Her manner as she recounted these details was intelligent and straightforward, but there was an air about her. That air suggested that, her straightforwardness notwithstanding, there were some thoughts orbiting around in her formerly bald head that you don't get to know about. Her name, translated from various Romance languages, forms the first three words of Curtis Lee's one and only Top Forty hit, which was produced by Phil Spector and rose to number seven in July of 1961, fourteen years before her birth. If you have a 1992 Billboard Book of Top 40 Hits, you can look it up on page 272. If you don't, here's a hint for you: "Pretty Little Angel Eyes."

Her previous credits include Playing God and Hackers. She met her husbandJonny Lee Miller, while costarring with him in the latter, but she doesn't want to talk about her marriage. Her father is Jon voight, and he sometimes calls her Jellybean, for some reason. Her mother, Marcheline Bertrand, sometimes calls her Bunny. When she was younger, she had an obsessive crush on Mr. Spock. She has a mouth you can't take your eyes off, but her favorite feature is her forearms, the way the veins show and their shape. She always felt she looked like a Muppet. She's got a few tattoos herself.

Asked if she has any scars, she exhibits a recent one on her hand that she got being stupid with a knife on-set and a fainter one just below her jawline on the left side.
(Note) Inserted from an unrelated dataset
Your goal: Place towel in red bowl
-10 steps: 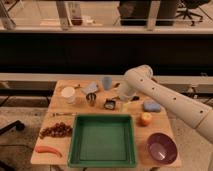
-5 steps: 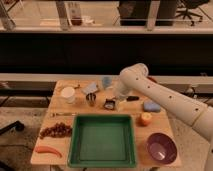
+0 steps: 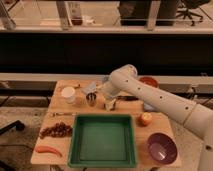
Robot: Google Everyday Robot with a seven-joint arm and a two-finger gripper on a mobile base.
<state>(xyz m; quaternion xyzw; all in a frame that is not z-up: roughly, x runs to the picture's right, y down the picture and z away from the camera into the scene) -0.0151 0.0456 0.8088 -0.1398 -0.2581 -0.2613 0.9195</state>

I'm not really clear how she got this, except that it's from a boyfriend who cut her when she was about fourteen, but it wasn't bad, it was an experiment, and anyway, he has more scars than she does. Asked what kind of experiment, she says, "See? You're the one getting the subject back to sex." This seemed like a kind of oblique response. In fact, she's got more mystique than you generally expect to find in a young woman her age. However, you shouldn't think she's all about tattoos and knives and scars, although she did use to have a snake named Harry Dean Stanton. She's also mushy and really close to her mom and has poetry books and lace nightgowns and wants to cook and learn French. She likes and owns a lot of lingerie, but she doesn't always wear it. In a relationship, she wears ordinary underwear and saves the fancy stuff to cheer herself up. She fears being buried alive and becoming the kind of person who dresses her dog in clothes.

If she were going to place a personal ad, it would read, "Leave me alone." Or it might say, "Looking for a very secret, very straight night of reckless abandon to do all the things I've never done before. Shock me and keep it private." She is very left-handed, and this makes it difficult for her to use scissors. This may be why she collects knives and other kinds of bladed weapons. If she were going to be a bladed weapon, it would be this kind she read about once that has hooks in it that manipulate your opponent's blade and trick him into letting go of it. Her other hobby is learning to play the drums. She is studying film at NYU. She knows how to tango.